Já eu, em algum momento, acreditei que, para me tornar o que queria, precisava negar tudo, inventar tudo, fingir tudo. O meu "forjar" negou a prensa e se autoadulterou até fantasiar que podia se tornar uma peça única. E não se faz isso sem solidão, loucura e dor. O que eu queria era totalmente diferente de tudo o que eu via dentro da minha casa, nas escolas em que estudei e mesmo no meu entorno social e afetivo.

Precisei alterar senso, movimento e fonética. E, por esse motivo, muitas vezes sou acometida por uma sonolência indissimulável, seguida de dores nas costas, quando me enfio em uma redoma de conhecidos de longa data e eles se comportam como cópias enfileiradas cuspidas por uma linha de montagem. Quantas vezes você não quis ir a uma festa e acabou numa fábrica? Pessoas igualmente perdidas que, ao se verem juntas, forjam um status de "achadas".

Dito isso, nada disso é verdade, ou ao menos não é verdade absoluta. A metáfora da forja como existência é um lembrete diário de que carregamos em nós nosso sentido oposto. A mulher que forjo ser não seria nada se não bebesse todos os dias das histórias da minha infância e da minha juventude. Não fossem os personagens que pensei ter negado, mas que aparecem em todos os meus textos, eu não alcançaria, vez ou outra, a voz autêntica pretendida. Não fosse toda a minha incapacidade de "despertencer", eu jamais alucinaria ter chegado (finalmente!) a qualquer lugar já cultuado por mim, para então me dar conta do tamanho do seu vazio e da sua irrelevância.

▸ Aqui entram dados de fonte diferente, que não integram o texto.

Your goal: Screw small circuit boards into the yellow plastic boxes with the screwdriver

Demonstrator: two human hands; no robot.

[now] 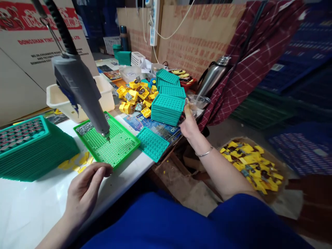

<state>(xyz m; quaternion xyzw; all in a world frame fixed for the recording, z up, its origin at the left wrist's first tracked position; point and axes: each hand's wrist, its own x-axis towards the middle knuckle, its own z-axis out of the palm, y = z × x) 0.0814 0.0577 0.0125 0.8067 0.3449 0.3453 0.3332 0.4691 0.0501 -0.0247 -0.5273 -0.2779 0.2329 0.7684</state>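
Note:
My left hand [86,186] is closed, its thumb against its curled fingers, beside the near corner of a bright green perforated tray [126,156]. The inside of the curl is hidden. Small metal screws [85,128] lie heaped at that tray's far left end. Above it hangs a grey electric screwdriver [80,86], its bit pointing down. My right hand [190,122] is at the right end of a stack of teal trays [167,109]; its thumb shows, but the other fingers are mostly hidden. A single teal tray [153,143] lies flat between the green tray and the stack.
Left stands a tall teal tray stack [33,148], its top filled with small parts. Yellow pieces [137,95] are piled behind the green tray, beyond a cream bin [105,91]. A steel flask [215,76] leans at the right. A container of yellow pieces [254,166] sits low right.

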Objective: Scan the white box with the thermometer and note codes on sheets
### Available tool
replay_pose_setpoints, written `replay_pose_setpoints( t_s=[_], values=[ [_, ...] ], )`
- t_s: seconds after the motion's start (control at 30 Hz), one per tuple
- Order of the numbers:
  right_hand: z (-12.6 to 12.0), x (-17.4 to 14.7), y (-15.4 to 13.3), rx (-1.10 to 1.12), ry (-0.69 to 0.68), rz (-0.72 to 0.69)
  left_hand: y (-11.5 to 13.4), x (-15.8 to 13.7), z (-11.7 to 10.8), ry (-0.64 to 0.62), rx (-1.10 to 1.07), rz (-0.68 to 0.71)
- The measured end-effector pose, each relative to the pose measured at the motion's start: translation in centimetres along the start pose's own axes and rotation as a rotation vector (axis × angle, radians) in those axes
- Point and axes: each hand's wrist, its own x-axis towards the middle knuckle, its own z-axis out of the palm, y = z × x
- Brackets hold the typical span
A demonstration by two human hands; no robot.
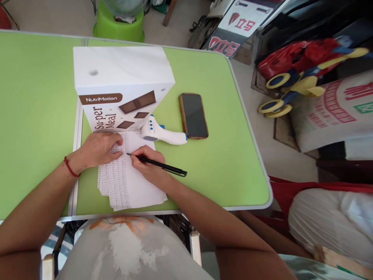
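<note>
My right hand point(150, 163) grips a black pen point(163, 166), its tip touching a sheet near the end of some small handwriting. Under both hands lies a stack of white paper point(142, 190), slightly fanned at the left, with dense writing down its left part. My left hand point(100, 149), a red cord bracelet on its wrist, rests on the upper left of the stack, thumb and index finger apart. Just beyond the paper stands a white NutriMotion box point(125, 77). A white and blue infrared thermometer point(163, 134) lies against the top of the sheets.
A smartphone point(194, 116) in a brown case lies right of the thermometer on the green folding table point(227, 163). Behind the table is a green stool point(119, 23). At the right are a printed sack point(335, 109) and a person in light clothing point(317, 217).
</note>
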Motion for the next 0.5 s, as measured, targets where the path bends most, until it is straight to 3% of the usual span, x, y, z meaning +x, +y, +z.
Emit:
replay_pose_setpoints(
  t_s=[0.5],
  values=[
    [0.02, -0.11, -0.03, -0.052, -0.027, 0.027, 0.05, -0.12, -0.11, 0.026, 0.008, 0.025]
  ],
)
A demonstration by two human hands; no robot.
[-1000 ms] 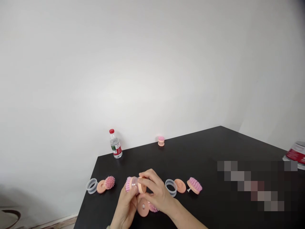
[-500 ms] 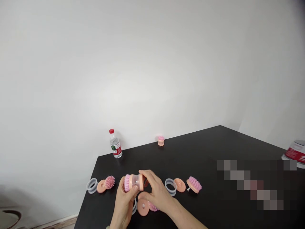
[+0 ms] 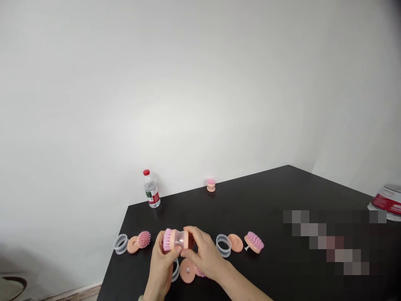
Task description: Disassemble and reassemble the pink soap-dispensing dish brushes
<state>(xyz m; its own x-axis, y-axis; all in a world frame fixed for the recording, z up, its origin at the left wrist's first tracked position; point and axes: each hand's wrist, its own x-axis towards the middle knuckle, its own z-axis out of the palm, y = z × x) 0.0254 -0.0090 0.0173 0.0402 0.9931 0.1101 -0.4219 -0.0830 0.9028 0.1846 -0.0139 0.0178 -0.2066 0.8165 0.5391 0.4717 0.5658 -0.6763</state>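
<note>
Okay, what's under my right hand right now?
Below your right hand, pink bristles poke out beside a peach disc on the black table. Your hand covers whatever else is there, so I can't see it.

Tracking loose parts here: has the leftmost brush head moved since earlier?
No; the leftmost brush head shows no shift relative to the black table.
</note>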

A decepção talvez seja a única criatividade possível, e não chegar a lugar algum, a melhor exposição do nosso trabalho.

Por outro lado, imagino como sofrem os marcados por ferro fundido que se negam a viver bovinamente. Esfregam (no sentido de "surrar", mas não sem carregar seu antônimo/sombra: "polir") seus brasões até sair sangue. Não fossem tão excepcionais, seriam mais felizes.